Deutschland, Frankreich und Italien wollen bis zum Jahr 2025 eine bewaffnungsfähige Drohne entwickeln. Die Verteidigungsminister der drei Länder starteten das voraussichtlich milliardenschwere Prestigeprojekt am Montag in Brüssel mit der Unterzeichnung einer ersten Absichtserklärung.

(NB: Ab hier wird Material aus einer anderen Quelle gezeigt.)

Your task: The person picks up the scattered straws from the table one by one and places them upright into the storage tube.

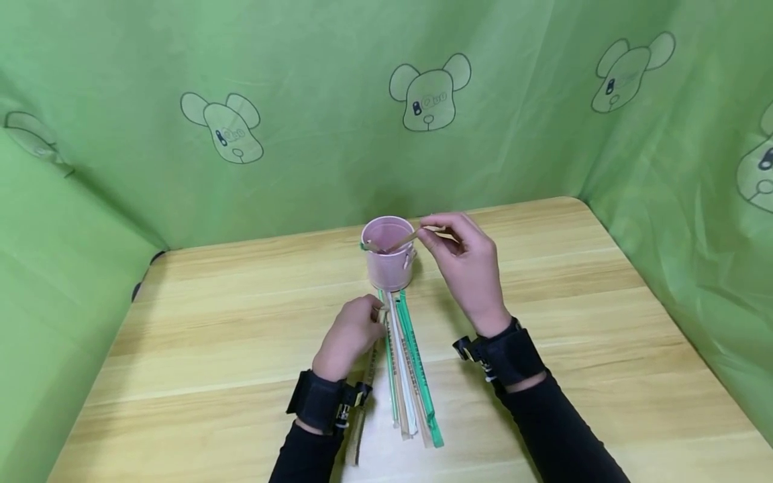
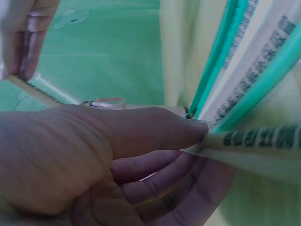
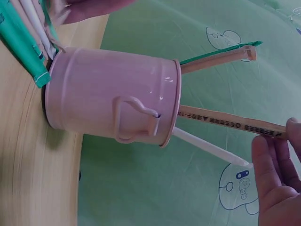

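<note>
A small pink bucket [image 1: 389, 270] stands upright at the back of the table. My right hand [image 1: 468, 261] pinches the upper end of a brown, printed paper-wrapped straw [image 3: 221, 119], its other end inside the bucket. A white wrapped straw [image 3: 211, 148] and a green and a brown one [image 3: 218, 61] lean out over the rim. My left hand [image 1: 353, 329] is in front of the bucket, thumb and fingers pinching a brown wrapped straw [image 2: 258, 138] near its far end. Beside it lie several green, white and brown wrapped straws [image 1: 417, 369], fanned on the table.
The pale wooden table [image 1: 241, 322] has a back edge close behind the bucket. Green cloth [image 1: 326, 134] printed with mouse-like heads hangs behind and at both sides. The bucket has a small side handle [image 3: 136, 120].
</note>
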Motion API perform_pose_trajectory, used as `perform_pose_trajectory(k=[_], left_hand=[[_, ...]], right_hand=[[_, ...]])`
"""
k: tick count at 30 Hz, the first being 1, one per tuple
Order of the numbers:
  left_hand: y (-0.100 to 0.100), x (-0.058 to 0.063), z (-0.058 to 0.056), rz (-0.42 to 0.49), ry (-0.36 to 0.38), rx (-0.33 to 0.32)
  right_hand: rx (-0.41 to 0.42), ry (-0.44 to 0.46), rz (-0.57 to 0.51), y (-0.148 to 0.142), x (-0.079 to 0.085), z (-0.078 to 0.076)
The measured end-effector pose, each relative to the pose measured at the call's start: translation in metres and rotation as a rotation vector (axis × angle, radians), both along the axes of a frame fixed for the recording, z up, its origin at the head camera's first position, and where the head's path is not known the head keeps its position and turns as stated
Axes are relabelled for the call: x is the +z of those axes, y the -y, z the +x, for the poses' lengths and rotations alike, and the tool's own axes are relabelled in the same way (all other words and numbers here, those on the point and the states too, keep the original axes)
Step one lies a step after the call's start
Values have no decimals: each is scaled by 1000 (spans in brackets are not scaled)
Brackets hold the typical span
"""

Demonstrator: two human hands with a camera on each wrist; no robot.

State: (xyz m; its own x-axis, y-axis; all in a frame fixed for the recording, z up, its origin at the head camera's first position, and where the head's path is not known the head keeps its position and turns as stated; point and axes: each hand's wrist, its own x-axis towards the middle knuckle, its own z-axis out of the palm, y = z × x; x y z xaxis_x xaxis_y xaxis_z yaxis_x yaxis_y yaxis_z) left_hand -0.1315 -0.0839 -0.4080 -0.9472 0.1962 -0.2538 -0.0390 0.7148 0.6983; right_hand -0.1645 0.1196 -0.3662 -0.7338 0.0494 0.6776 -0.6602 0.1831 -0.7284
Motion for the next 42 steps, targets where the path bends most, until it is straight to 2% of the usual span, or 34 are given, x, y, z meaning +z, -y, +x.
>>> perform_pose_trajectory(k=[8,11,16,21,25,32,42], left_hand=[[12,14,-1,57,-135,4],[15,25,4,97,-190,4],[18,46,14,143,-322,-2],[18,59,18,184,-429,10],[17,62,17,256,-528,30],[17,61,12,367,-761,108],[19,59,10,486,-935,204]], right_hand=[[53,86,47,4,-8,-6],[68,118,62,5,-11,-7],[65,158,85,5,-14,-8],[58,177,104,4,-16,-8],[55,177,108,4,-17,-8],[79,213,92,5,-17,-9],[55,380,65,3,-25,-4]])
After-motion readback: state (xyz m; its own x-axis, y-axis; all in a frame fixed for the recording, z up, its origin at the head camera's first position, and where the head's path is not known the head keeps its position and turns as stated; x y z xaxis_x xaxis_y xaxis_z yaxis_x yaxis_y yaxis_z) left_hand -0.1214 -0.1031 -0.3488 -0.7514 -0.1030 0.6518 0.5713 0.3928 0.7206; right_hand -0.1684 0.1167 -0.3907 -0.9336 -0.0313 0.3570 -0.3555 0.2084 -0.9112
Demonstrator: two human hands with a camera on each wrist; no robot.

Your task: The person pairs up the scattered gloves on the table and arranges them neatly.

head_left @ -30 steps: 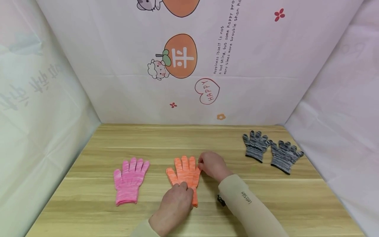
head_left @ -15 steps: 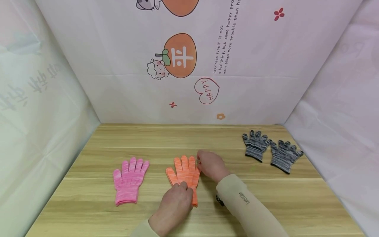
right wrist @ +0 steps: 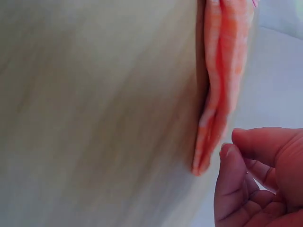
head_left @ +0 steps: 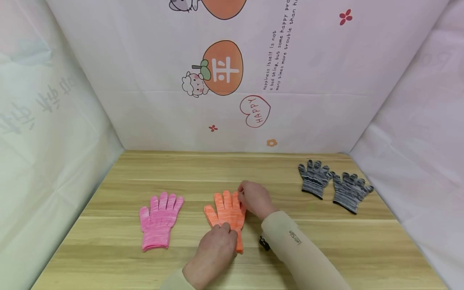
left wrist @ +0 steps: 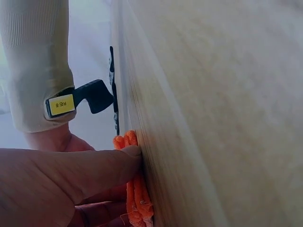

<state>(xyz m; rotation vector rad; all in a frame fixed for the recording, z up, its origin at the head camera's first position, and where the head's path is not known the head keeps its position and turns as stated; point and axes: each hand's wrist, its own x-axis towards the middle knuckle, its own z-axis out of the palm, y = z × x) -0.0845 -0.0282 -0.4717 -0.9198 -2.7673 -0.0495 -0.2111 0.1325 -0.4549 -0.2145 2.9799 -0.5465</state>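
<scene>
An orange knit glove (head_left: pixel 227 215) lies flat at mid-table, its fingers toward the back wall. Seen edge-on in the right wrist view, the orange glove (right wrist: pixel 227 61) shows layered fabric; whether it is one glove or two stacked I cannot tell. My left hand (head_left: pixel 214 251) pinches its cuff, the thumb on one side in the left wrist view. My right hand (head_left: pixel 255 199) is over the glove's right-side fingertips. In the right wrist view, that hand's (right wrist: pixel 265 175) thumb and index tips nearly meet, apart from the glove, with nothing visible between them.
A pink glove (head_left: pixel 158 221) lies flat on the left of the wooden table (head_left: pixel 108 257). Two dark grey striped gloves (head_left: pixel 314 179) lie at the back right. White printed cloth (head_left: pixel 308 112) walls the back and both sides. A black camera mount (head_left: pixel 264 243) hangs under the right sleeve.
My right hand has moved slightly left and away from me, from the outermost orange finger toward the one beside it. The left hand stays on the cuff.
</scene>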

"Ziel der Eurodrohne ist, dass wir europäisch selber entscheiden, was wir aufklären, wo wir die Eurodrohne einsetzen und wie wir die Eurodrohne einsetzen", sagte Bundesverteidigungsministerin Ursula von der Leyen (CDU). Es sei zudem wichtig, das entsprechende Fachwissen und die Spitzentechnologie in Europa zu haben. Bisher müssen die Europäer Kampf oder Aufklärungsdrohnen in den USA oder Israel einkaufen. In einer ersten Projektstufe soll nun bis Ende 2017 mit einer Studie geklärt werden, was die Drohne genau können soll. Bisher gibt es nur vage Vorstellungen: Die Eurodrohne soll 5000 bis 15 000 Meter hoch fliegen, sich 24 Stunden oder sogar länger in der Luft halten und Waffen tragen können.